One team got very excited about the creative aspects of this project and launched into a full blown attempt at creating an Oscar-winning, tear jerking advert full of beautiful shots of weeping children and puppies and uplifting, gorgeous music which they were convinced was an absolute winner.

The other team, staffed by some rather more straightforward types produced a dull advert containing sensible products shots of the box, packaging and brand that was pretty uninspiring.

Team One were convinced that victory was theirs – until Lord Sugar, in his usual way, burst their bubble and gave Team One a good dressing down for getting carried away and producing an advert that had nothing to do whatsoever with the product that they were actually supposed to be marketing.

Team Two duly snatched victory from the jaws of artistic defeat to the chagrin of the losing creatives and went and drowned themselves in cheap champagne (or whatever else it is that aspiring apprentices do on these occasions).

The point was that advertising is (alarmingly, for all the budgets involved!) often ineffective, not just in the Apprentice but in real life too and never more so than when it gets carried away with itself and tries to be a bit too clever. A great example of this is this Super Bowl advert from 2015 which was gorgeous, but didn’t succeed in actually selling more beer. because as creative as it was, the advert didn’t actually have much to do with, well, drinking beer.

Often, marketers reply on a misplaced idea that emotions alone can sell us any old tat and this just isn’t true.

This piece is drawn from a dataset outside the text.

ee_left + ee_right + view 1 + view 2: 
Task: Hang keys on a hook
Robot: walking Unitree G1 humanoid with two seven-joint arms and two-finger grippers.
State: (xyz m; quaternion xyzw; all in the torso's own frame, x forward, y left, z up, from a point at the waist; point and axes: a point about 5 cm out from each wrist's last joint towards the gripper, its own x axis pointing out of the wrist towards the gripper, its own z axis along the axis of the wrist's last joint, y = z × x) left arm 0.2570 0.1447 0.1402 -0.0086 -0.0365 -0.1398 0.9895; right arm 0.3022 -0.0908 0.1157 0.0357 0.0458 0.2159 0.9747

There’s some really interesting research that’s recently come out from the team at Decode that says that it’s all well and good to create a bunch of emotions when showing someone an advert but if it’s not backed up by some sensible information, a strong brand presence and a clear link to the product, then it’s not going to sell more stuff. We may be manipulable by clever advertisers but we’re not that gullible.

What does work when it comes to advertising, is baking in a really strong brand message to create a distinctive memory structure. This means consistency, in design, and in making sure that the advert absolutely embodies what the brand and product is all about.

The brand needs to be at the centre of the advert as the star so that it’s instantly possible for a consumer to relate the advert that they’ve just seen to the product that they might lazily pull off the shelf when they aren’t really concentrating, or to the phrase they’re going to Google when they are thinking about something they want to search for.

It doesn’t mean that advertising can’t be hugely creative – of course it can, but if the brand is lost within the creative execution, forget it. That’s why branding is important – over time, it helps people to understand the key properties of a product in very few words and the brand then becomes a symbol representing products, values, services and experiences that can be trusted because of quality and consistency.

Ads are just as much creating awareness as they are about provoking emotions – and in all the creative buzz sometimes it’s easy to forget that the ‘what’ is just as important as the ‘wow’.

This entry was posted in Behavioural Design, Brand, Brand Trends, Marketing, Research and tagged , , , , , , on by .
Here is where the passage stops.